Study reload can be used to refresh study data from another source into LabKey Server, often on a nightly basis, to enable analysis and integration.
Study reload can be useful for refreshing studies whose data is managed externally. For example, if the database of record is SAS, a SAS script could automatically generate TSVs nightly to be reloaded into LabKey Server. This simplifies the process of using LabKey tools for administration, analysis, reporting, and data integration without forcing migration of existing storage or data collection frameworks.
Caution: Reloading a study will replace existing data with the data contained in the imported archive.
To manually reload a study, you need to have a study archive format of .xml files and directories. To generate a study archive, see this topic: Export a Study
. Move the unzipped archive artifacts to the pipeline root directory.

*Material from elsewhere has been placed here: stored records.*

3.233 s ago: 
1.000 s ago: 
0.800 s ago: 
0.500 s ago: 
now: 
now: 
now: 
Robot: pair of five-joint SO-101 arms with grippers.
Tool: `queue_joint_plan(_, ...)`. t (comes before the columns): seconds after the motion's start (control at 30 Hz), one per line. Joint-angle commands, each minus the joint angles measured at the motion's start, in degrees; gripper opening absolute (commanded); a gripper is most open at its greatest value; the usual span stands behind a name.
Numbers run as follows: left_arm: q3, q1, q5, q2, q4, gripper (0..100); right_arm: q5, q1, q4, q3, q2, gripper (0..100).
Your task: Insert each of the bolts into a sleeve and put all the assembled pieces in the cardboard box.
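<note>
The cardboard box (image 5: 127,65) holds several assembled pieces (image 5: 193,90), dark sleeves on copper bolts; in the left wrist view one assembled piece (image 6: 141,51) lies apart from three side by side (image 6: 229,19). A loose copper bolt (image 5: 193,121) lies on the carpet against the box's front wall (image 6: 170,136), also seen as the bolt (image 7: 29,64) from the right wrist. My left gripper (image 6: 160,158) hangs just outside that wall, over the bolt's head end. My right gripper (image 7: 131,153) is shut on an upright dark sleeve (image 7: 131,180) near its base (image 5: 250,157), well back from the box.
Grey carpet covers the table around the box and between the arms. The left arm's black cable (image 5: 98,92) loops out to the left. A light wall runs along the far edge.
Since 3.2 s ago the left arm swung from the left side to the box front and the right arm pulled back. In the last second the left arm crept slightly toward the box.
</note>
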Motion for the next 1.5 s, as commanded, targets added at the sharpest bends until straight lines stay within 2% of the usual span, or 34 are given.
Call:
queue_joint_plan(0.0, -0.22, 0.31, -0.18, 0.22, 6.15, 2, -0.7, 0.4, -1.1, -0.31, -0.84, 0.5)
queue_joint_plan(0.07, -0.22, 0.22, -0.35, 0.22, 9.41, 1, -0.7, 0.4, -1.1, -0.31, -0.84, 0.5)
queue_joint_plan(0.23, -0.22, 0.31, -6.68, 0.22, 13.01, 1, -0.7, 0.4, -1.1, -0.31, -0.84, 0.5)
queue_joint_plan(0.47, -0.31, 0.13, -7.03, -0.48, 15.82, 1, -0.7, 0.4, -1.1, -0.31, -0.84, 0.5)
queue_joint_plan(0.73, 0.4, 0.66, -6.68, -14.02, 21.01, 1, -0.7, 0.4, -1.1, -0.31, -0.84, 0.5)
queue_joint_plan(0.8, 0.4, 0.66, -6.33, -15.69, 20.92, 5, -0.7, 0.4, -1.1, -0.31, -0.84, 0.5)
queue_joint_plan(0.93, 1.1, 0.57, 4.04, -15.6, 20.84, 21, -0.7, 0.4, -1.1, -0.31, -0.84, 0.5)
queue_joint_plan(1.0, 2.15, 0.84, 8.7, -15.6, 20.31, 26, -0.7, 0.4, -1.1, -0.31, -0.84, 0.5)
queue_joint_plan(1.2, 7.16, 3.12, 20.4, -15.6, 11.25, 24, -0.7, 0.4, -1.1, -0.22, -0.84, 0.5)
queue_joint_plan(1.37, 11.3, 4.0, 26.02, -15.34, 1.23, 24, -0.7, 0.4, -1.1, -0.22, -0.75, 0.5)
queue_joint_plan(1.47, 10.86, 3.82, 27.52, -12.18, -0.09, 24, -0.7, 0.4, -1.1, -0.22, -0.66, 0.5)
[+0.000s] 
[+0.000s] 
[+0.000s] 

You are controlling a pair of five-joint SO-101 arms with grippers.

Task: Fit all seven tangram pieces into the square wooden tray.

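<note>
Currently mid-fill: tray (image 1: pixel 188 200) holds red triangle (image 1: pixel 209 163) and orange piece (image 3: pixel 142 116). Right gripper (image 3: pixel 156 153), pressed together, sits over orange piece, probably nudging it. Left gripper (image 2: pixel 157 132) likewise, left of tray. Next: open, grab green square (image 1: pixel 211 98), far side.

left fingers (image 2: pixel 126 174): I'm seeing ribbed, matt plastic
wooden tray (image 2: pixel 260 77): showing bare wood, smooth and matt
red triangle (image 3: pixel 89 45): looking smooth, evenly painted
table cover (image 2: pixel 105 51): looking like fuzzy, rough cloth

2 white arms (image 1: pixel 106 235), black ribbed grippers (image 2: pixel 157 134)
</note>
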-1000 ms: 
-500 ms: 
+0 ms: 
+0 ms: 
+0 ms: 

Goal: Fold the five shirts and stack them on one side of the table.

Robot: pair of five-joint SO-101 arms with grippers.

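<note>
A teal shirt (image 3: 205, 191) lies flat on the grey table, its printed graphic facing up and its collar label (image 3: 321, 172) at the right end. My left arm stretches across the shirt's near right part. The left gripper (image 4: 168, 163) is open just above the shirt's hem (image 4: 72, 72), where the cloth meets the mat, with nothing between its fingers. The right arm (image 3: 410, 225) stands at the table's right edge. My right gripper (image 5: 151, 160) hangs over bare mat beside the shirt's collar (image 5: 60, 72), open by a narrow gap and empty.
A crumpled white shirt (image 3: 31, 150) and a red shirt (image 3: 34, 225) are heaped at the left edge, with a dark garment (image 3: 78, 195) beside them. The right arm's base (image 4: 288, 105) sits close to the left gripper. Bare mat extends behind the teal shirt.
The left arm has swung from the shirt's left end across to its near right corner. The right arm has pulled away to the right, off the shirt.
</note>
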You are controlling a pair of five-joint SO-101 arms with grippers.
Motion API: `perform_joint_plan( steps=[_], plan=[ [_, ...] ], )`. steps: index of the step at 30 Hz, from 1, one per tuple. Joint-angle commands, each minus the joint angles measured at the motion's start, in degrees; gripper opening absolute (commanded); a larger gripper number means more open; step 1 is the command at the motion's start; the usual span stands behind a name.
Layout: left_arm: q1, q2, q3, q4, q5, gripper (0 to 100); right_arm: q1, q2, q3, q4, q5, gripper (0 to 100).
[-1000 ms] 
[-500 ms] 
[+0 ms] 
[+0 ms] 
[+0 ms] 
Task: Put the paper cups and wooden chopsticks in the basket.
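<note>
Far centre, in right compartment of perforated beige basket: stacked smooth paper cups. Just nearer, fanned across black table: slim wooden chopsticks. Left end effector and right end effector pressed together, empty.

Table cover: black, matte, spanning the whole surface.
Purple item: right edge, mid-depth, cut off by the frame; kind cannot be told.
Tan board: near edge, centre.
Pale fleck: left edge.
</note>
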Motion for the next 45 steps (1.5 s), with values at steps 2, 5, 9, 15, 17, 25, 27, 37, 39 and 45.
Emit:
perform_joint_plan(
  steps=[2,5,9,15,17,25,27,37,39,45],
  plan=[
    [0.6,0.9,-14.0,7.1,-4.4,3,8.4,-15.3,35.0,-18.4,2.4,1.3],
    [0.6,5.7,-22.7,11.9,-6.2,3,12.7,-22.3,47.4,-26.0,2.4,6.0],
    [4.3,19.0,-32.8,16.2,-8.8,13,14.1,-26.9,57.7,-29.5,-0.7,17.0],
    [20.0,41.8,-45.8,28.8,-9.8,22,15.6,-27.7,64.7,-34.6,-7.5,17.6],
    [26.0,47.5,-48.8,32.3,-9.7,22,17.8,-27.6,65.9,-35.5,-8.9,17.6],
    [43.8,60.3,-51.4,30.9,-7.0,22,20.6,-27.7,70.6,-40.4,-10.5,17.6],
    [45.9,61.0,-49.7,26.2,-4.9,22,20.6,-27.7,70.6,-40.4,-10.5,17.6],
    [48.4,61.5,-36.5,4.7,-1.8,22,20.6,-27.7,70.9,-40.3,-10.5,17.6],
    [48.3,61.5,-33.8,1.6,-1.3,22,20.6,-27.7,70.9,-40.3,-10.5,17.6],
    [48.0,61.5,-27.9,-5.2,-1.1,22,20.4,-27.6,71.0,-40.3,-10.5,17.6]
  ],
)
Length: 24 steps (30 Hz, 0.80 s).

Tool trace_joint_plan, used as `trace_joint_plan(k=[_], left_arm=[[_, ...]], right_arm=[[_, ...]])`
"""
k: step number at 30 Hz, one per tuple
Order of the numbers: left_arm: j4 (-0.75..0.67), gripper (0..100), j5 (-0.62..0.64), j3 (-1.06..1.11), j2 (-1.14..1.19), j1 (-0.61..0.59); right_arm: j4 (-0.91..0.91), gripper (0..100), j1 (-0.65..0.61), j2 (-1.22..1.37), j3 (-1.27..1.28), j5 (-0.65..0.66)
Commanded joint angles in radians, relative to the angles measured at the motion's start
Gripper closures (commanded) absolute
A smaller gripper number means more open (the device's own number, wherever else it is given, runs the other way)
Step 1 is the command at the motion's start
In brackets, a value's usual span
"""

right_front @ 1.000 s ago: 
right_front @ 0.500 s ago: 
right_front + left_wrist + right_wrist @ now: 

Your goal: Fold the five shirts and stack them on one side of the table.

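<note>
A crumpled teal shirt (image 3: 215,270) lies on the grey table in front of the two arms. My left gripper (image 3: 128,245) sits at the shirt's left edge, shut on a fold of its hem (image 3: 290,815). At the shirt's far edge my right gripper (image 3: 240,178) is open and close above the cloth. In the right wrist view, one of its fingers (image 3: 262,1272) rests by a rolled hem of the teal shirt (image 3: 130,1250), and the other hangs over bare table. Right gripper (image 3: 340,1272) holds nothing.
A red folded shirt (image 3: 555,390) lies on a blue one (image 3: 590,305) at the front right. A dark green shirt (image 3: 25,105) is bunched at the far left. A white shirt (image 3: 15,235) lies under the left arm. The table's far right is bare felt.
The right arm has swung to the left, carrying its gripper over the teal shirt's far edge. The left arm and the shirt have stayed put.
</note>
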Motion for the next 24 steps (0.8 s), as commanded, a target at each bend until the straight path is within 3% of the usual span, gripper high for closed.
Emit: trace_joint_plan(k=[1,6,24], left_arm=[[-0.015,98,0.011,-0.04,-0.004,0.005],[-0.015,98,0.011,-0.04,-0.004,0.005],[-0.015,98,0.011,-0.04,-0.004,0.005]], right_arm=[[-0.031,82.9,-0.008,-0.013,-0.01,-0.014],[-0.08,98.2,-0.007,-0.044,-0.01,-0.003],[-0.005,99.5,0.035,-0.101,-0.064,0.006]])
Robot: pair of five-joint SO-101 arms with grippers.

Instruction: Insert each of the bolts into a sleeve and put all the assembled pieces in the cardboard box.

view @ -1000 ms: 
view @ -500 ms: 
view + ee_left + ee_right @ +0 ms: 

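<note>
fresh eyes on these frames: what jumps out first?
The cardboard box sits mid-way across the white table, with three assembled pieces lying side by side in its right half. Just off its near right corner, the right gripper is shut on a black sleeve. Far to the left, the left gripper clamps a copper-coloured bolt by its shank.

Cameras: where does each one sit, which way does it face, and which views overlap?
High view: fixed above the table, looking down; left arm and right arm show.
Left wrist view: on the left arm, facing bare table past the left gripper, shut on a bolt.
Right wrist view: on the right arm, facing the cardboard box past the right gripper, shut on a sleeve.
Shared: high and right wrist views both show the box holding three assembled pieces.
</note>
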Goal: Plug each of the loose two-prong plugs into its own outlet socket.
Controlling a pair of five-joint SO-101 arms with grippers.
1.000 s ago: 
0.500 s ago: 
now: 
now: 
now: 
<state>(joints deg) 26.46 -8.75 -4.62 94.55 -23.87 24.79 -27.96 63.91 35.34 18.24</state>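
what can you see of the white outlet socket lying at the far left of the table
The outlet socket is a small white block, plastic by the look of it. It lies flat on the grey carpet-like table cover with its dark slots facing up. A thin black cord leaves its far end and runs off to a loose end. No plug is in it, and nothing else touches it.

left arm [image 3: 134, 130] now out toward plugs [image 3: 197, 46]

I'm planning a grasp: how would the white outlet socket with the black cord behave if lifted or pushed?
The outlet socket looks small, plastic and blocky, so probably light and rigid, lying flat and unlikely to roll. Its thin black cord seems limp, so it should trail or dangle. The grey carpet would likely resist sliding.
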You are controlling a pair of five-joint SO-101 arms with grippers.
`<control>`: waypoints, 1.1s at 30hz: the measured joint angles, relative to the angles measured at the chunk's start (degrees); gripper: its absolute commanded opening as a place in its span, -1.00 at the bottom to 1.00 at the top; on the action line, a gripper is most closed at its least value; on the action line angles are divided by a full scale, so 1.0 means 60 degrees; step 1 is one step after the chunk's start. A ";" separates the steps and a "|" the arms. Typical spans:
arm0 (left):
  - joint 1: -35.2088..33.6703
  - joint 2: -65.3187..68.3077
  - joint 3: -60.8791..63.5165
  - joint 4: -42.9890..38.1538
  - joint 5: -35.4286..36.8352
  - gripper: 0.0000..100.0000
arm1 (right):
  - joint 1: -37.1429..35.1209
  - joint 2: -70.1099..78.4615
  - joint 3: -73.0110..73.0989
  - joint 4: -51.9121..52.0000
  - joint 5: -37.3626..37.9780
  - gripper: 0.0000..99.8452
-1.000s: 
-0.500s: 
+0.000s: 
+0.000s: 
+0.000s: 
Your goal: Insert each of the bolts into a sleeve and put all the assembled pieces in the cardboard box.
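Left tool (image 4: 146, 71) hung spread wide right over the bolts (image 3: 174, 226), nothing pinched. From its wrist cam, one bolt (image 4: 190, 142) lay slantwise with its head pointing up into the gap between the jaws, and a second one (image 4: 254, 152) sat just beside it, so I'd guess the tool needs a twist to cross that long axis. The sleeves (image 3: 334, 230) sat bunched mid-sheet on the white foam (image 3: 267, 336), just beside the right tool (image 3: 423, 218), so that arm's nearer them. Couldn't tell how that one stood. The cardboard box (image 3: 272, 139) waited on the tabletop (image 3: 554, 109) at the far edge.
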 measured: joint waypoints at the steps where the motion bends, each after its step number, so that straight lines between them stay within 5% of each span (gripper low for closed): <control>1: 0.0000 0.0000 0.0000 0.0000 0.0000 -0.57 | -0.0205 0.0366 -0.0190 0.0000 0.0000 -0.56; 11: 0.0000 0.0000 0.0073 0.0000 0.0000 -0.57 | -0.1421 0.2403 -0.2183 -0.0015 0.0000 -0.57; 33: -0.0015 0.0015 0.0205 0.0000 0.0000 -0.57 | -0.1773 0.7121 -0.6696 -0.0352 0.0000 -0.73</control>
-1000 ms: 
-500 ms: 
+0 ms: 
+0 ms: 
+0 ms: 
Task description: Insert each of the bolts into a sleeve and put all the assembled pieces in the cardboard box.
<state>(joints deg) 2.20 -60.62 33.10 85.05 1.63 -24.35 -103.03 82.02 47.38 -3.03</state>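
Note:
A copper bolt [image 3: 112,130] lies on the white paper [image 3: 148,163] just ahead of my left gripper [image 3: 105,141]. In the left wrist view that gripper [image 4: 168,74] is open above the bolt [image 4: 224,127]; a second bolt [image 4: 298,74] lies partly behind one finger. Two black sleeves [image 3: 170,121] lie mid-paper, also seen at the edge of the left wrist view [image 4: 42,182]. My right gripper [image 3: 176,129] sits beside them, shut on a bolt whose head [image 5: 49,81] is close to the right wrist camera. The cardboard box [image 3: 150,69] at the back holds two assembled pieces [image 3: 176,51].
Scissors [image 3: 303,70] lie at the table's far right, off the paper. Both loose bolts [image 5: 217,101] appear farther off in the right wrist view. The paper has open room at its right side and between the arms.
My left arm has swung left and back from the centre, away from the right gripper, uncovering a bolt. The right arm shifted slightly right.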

If you use the option "Pipeline root export
directory, as individual files" in the export UI, the files will be in this location.
- In your study, click the Manage tab.
- Click Reload Study at the bottom of the page.
- Click Use Pipeline.
- Locate and select the file "study.xml".
- Click Import Data and confirm Reload Study is selected.
- Click Import.
- Select import options if desired.
- Click Start Import.
Inferring New Datasets and Lists
Upon reloading, the server will create new datasets, and infer column names and data types for both datasets and lists, according to the following rules.
- Datasets and lists can be provided as Excel files or as TSV files.
- The target study must already exist and have the same 'timepoint' style, either Date-based or Visit-based, as the incoming study archive.
- If lists.xml or dataset_metadata.xml are present in the incoming study archive, the server will use the column definitions therein to add columns if they are not already present.
- If lists.xml or dataset_metadata.xml are not present, the server will also infer new column names and column types based on the incoming data files.
- The datasets/lists must be located in the archive’s datasets and lists subdirectories. The relative path to these directories is set in the study.xml file. For example, the following study.xml file locates the datasets directory in /myDatasets and the lists directory in /myLists.
<study xmlns="http://labkey.org/study/xml" label="Study Reload" timepointType="DATE" subjectNounSingular="Mouse" subjectNounPlural="Mice" subjectColumnName="MouseId" startDate="2008-01-01-08:00" securityType="ADVANCED_WRITE">
<cohorts type="AUTOMATIC" mode="SIMPLE" datasetId="5008" datasetProperty="Group"/>
<datasets dir="myDatasets" />
<lists dir="myLists" />
- When inferring new columns, column names are based on the first row of the file, and the column types are based on the first 5 rows of data.
- LabKey Server decides on the target dataset or list based on the name of the incoming file. For example, if a file named "DatasetA.xls" is present, the server will update an existing dataset “DatasetA”, or create a new dataset called "DatasetA". Using the same naming rules, the server will update (or add) Lists.
study.xml - A simplified metadata description of the study.
API Based Reload
This API-based reload option is provided for backwards compatibility reasons. Using the file watcher
mechanism for reloading a study is preferred and provides many more options.
The process for API-based reload typically involves an automated script updating the timestamp on a "studyload.txt" file placed in the pipeline root folder, then prompting the server to reload the study archive from this folder. LabKey Server ignores the contents of studyload.txt, looking only at the file's modification timestamp.
The script follows steps similar to these:
- Read dataset, specimen, and other important study data from a master database and/or specimen LIMS system.
- Write the data to the file system in the LabKey study archive format.
- Touch the studyload.txt file to update the timestamp to the current date/time.
- Signal to the LabKey Server that the archive is ready to load using a POST to checkForReload.api. Details are below.
POST to checkForReload.api
This last step in the process causes the server to validate the request and, if successful, queue the reload pipeline job. It must be run as a logged in user with administrator permissions, typically by use of an API Key
The script signals the server by issuing a POST (including CSRF token) to checkForReload.api in the folder that should receive the reload. There are two optional parameters to this action:
- queryValidation: If true, it instructs the server to perform a query validation step after the study is reloaded. This process flags query errors that might not otherwise be noticed, but can be time consuming.
- failOnUndefinedVisits: By default, undefined visits in the upload will trigger creation of new visits in the study schedule. Set this parameter to true to prevent auto-creation of new visits, and instead fail the upload if it contains data associated with unknown visits.